On my way back to the dormitory I stopped at the corner grocery and bought a few oranges, some donuts, a large candy cane, a loaf of French bread, a bag of pretzels, and a small jar of peanut butter. I also bought a pack of cigarettes and a bottle of fizzy white wine. I wasn’t much of a drinker or a smoker, but I figured I needed to do something out of the ordinary to celebrate the holiday. While I was paying for my purchases, an old woman wearing rhinestone glasses who worked in the store put a sprig of mistletoe in my bag. Nobody could say I didn’t have what I needed to celebrate my first Christmas away from home.

That evening I was sleepy, so I got into bed and read for a while and then I turned off the light and lay there listening to Christmas music on the radio. It was still snowing outside and the wind was gusting against the windows. Most people don’t like the snow, but no matter how much it snowed it didn’t bother me. I wasn’t going anywhere. I was happy and comfortable—snug as a bug in a rug, as my grandma used to say when I was little.

After I was asleep, somebody knocked on my door, but I didn’t get out of bed to answer it. I preferred to let them think I wasn’t there. Maybe it was the ghost of the boy who hanged himself in his room, but I don’t think ghosts knock on doors. It was probably Dorian Dye, since he was one of the few people who knew I was there.

The next day was the day before Christmas. I got up and had an orange and a chunk of French bread and a donut for breakfast, and then I took a shower and shaved. The weather forecast on the radio said the snow would continue through the day and into the night, with the temperature in the teens. It was ideal Christmas weather.

In the afternoon I put on my new wool cap and gloves and walked downtown, welcoming the frigid wind in my face. I had an early dinner at an Italian restaurant and then I went to a movie.
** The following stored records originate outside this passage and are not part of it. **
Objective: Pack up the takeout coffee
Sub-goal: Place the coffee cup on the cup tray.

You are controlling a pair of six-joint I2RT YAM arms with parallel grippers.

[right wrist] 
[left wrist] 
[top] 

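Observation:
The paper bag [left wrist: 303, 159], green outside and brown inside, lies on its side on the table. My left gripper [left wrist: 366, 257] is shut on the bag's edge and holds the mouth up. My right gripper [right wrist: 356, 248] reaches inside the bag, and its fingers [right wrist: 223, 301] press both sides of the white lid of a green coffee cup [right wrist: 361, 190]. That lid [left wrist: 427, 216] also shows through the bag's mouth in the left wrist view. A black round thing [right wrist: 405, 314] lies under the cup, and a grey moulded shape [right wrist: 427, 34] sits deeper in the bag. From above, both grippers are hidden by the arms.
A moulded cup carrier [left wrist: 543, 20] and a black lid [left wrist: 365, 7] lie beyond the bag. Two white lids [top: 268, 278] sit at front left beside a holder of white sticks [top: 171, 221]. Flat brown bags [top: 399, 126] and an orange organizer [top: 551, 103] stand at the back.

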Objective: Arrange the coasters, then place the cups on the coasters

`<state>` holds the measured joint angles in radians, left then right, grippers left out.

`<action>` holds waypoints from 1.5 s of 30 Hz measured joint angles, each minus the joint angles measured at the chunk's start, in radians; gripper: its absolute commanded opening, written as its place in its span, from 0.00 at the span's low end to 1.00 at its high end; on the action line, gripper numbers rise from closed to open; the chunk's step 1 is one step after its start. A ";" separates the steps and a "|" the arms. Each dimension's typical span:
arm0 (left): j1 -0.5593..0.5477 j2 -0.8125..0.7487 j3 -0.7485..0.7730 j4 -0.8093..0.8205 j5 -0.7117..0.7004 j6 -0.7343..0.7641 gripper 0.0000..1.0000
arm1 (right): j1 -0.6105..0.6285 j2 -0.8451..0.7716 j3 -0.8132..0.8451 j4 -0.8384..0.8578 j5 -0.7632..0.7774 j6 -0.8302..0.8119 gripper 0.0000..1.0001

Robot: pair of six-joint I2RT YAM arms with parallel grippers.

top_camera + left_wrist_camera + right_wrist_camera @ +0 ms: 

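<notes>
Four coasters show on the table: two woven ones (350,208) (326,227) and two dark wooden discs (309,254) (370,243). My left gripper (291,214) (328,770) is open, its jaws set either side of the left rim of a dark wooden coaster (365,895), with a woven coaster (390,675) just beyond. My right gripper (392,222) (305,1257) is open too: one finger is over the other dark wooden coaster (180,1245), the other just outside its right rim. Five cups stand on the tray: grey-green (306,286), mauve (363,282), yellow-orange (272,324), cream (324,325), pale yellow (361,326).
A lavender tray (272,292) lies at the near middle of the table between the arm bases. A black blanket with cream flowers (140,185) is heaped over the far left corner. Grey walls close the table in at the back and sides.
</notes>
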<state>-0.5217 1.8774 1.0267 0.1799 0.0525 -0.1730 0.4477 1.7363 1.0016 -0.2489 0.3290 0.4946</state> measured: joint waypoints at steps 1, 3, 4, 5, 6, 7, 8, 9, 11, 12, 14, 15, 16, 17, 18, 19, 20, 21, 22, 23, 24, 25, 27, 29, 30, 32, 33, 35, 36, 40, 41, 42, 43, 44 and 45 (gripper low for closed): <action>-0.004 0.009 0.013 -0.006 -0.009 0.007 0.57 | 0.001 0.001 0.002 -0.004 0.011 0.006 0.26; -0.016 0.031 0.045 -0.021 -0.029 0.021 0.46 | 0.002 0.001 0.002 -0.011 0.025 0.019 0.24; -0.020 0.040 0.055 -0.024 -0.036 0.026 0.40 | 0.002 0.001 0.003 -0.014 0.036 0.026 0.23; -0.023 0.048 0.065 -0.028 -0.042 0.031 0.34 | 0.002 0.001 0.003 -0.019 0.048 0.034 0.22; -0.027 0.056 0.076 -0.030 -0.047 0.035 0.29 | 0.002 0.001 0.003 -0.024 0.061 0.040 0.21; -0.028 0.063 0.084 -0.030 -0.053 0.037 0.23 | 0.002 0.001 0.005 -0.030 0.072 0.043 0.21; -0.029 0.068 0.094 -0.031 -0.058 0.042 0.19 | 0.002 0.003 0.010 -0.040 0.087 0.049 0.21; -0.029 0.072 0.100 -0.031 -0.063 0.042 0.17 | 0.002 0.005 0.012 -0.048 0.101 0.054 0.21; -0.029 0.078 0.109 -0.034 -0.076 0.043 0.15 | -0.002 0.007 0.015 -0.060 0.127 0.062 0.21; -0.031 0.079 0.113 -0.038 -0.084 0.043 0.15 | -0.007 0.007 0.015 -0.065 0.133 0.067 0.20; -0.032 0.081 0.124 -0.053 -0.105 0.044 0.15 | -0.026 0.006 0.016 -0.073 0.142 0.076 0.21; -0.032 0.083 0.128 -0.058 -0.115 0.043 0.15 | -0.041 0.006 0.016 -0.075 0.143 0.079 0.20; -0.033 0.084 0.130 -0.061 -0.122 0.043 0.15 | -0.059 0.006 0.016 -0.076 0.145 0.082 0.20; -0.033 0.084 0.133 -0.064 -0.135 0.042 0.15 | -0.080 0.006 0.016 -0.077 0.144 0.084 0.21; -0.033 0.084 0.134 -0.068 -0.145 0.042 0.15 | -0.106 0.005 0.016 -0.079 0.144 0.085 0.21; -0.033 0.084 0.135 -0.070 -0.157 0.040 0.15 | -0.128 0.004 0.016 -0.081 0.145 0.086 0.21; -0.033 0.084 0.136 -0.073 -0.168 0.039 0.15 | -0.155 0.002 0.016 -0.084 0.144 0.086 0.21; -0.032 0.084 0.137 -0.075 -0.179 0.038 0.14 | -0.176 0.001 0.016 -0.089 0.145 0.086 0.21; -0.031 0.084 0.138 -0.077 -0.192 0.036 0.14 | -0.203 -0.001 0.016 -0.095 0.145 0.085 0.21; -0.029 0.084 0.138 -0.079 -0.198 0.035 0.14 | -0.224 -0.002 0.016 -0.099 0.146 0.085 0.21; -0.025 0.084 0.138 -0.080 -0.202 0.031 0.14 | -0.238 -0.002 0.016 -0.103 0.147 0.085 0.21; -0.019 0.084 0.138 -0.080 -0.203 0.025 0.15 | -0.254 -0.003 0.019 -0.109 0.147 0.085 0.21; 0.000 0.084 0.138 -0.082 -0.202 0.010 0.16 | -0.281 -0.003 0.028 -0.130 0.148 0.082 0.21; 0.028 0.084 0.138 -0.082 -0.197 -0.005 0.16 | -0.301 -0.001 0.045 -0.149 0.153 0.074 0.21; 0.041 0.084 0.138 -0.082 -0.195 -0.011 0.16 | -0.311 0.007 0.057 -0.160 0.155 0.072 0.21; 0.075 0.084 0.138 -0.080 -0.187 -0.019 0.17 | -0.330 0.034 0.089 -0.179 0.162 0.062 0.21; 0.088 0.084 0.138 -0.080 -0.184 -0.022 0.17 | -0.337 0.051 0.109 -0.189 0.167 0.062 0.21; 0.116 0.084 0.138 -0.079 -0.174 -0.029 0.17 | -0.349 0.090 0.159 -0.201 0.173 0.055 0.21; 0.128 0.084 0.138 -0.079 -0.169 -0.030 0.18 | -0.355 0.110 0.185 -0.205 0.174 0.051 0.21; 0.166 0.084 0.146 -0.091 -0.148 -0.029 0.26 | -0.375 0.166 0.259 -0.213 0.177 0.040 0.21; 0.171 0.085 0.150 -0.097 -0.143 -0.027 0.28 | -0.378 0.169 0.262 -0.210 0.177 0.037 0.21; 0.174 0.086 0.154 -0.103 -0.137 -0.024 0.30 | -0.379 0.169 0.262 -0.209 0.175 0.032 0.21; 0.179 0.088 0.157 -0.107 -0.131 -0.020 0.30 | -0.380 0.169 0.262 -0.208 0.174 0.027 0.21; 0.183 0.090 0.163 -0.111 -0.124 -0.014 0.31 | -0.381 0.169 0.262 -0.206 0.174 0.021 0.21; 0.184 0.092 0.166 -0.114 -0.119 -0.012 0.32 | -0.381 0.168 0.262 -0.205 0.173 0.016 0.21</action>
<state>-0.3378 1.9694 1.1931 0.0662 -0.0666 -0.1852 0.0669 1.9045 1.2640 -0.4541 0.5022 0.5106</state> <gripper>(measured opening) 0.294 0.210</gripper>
There were three movie theatres in town to choose from. I went to the one that showed only old movies and saw a double feature of movies from the 1930s. It was a very old theatre, with appropriate décor and all the pungent odors, and I sat down close to the front, as I always do, and enjoyed the feeling of stepping into another time. There weren’t more than fifteen or twenty other people in the theatre—it was, after all, Christmas Eve—and nobody made a sound when the movies were playing, not even laughing when something funny happened.

When the show was over and I left the theatre, the snow had stopped but the wind was just as cold as before, if not colder. There were still lots of people everywhere, but not nearly as many as before. Most people had gone home, I supposed, to rest up for Santa.

When I got back to the dormitory, it was after eleven o’clock. I put on my pajamas and bathrobe and, since it was Christmas Eve, opened my bottle of wine. I drank about half the bottle sitting up in bed, listening to the radio, until I was partly drunk. I saw out the window that it was snowing again. When I was seven years old, I would have been watching in the sky for signs of Santa.

Thinking of Santa made me think of home and my parents. I wondered what they were doing on Christmas Eve. It was the first Christmas Eve of my life that I hadn’t been with them. They had probably eaten a silent dinner and when they were finished, my mother would start clearing the dishes off  the table and my father would go into the living room and expire in front of the TV. I wondered if they were lonely and thinking of me, their only child.

That night I dreamed of the boy who hanged himself in his room in Richardson Hall. He came into my room and sat on the edge of my bed. I sat up and introduced myself. He had dark circles around his eyes and his eyes nearly bulged out of their sockets, but he tried to smile. He still had the noose around his neck that he hanged himself with. I asked him why he was so unhappy, but he didn’t answer. I also asked him if he would do it over again if he had the chance but he didn’t answer that, either.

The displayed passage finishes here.